Question

The interior of a building is in the form of a cylinder of base radius 12 m and height 3×5 m surmounted by a cone of equal base and slant height 14 m. Find the internal curved surface area of the building.

Answer 1

Step 1: Problem Identification
The building comprises a cylinder and a cone.
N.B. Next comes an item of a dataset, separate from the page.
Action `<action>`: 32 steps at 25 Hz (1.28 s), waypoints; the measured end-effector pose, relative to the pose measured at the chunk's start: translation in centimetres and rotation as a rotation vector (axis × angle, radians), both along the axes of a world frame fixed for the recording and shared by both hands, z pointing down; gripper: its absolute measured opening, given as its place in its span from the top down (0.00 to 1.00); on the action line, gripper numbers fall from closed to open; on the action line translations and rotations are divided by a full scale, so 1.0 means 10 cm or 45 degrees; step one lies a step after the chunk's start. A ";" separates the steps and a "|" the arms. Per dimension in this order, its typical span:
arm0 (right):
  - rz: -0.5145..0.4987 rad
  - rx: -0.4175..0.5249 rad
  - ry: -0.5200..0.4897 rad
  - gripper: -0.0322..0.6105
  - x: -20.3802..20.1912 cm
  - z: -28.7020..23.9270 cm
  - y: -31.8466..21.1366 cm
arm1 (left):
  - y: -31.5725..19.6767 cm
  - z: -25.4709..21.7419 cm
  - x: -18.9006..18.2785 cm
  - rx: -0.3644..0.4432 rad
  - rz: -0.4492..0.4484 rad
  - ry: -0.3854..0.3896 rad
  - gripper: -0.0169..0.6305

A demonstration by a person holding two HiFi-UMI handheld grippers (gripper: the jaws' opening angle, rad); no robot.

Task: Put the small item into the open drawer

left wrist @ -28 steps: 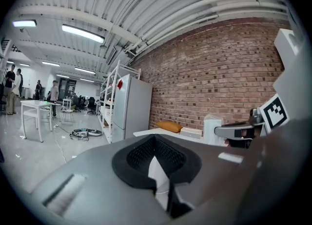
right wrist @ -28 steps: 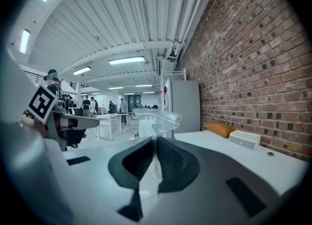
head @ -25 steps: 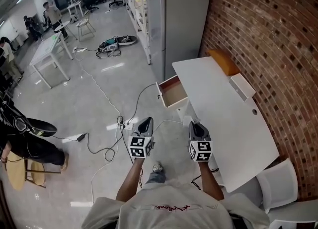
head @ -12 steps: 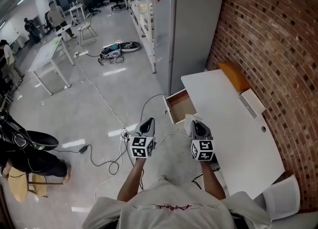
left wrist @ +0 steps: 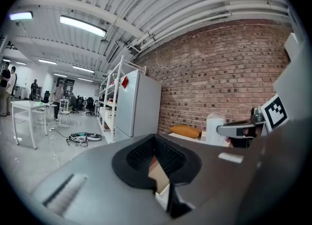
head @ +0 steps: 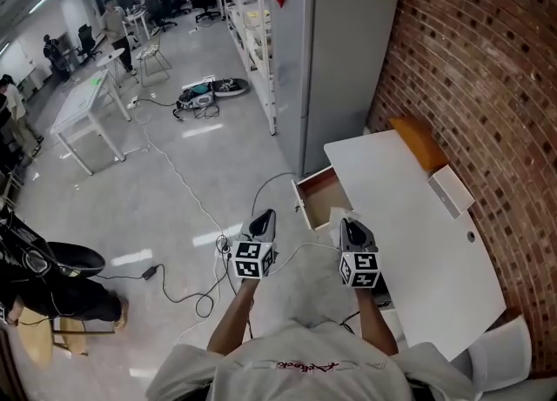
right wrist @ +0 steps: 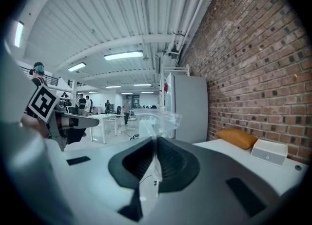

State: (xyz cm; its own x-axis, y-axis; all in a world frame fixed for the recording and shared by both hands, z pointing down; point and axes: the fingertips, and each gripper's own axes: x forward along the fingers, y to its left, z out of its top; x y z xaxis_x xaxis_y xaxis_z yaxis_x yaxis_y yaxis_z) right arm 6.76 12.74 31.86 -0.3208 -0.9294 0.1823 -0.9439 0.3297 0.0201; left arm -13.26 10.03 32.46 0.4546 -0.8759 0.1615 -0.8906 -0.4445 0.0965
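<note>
Small item (right wrist: 158, 118), clear plastic packet, pinched by its edge in clenched right gripper (right wrist: 156, 142) just nearer than open drawer (head: 320, 190); likely light, limp, slippery, best gripped deep at edge; left gripper (left wrist: 156, 140) clenched, empty.

Left forearm (head: 231, 323) and right forearm (head: 372, 328) extended, lower centre. Left gripper (head: 265, 217): jaws together, empty. Right gripper (head: 349, 225): jaws clamped on clear bag (right wrist: 157, 117).

A small clear plastic packet (right wrist: 157, 117) stands upright, pinched in the right hand-held gripper (right wrist: 155, 143), just beside the bench's (head: 422, 230) open, brown-lined drawer (head: 319, 192).
</note>
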 end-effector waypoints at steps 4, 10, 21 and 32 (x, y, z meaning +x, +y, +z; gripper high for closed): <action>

The objective is to determine the internal curved surface area.
This area is the sum of the curved surface areas of the cylindrical and conical sections.

Step 2: Relevant Formulas
1. Cylinder's Curved Surface Area (CSA):
\[\text{CSA}_{\text{cylinder}} = 2\pi rh\]
where $r$ is the radius and $h$ is the height.

2. Cone's Curved Surface Area (CSA):
\[\text{CSA}_{\text{cone}} = \pi r l\]
where $r$ is the radius and $l$ is the slant height.

Step 3: Provided Data
- Radius (cylinder & cone): $r = 12$ m
- Cylinder height: $h = 3 \times 5 = 15$ m
- Cone slant height: $l = 14$ m

Step 4: Cylinder CSA Calculation
Applying the formula:
\[\text{CSA}_{\text{cylinder}} = 2\pi \times 12 \times 15 = 360\pi \text{ m}^2\]

Step 5: Cone CSA Calculation
Applying the formula:
\[\text{CSA}_{\text{cone}} = \pi \times 12 \times 14 = 168\pi \text{ m}^2\]

Step 6: Total Internal Curved Surface Area Calculation
Summing the individual CSAs:
\[\text{Total CSA} = 360\pi + 168\pi = 528\pi \text{ m}^2\]

Using $\pi \approx 3.1416$:
\[\text{Total CSA} = 528 \times 3.1416 \approx 1658.3 \text{ m}^2\]

Conclusion
The internal curved surface area of the building is approximately 1658.3 m².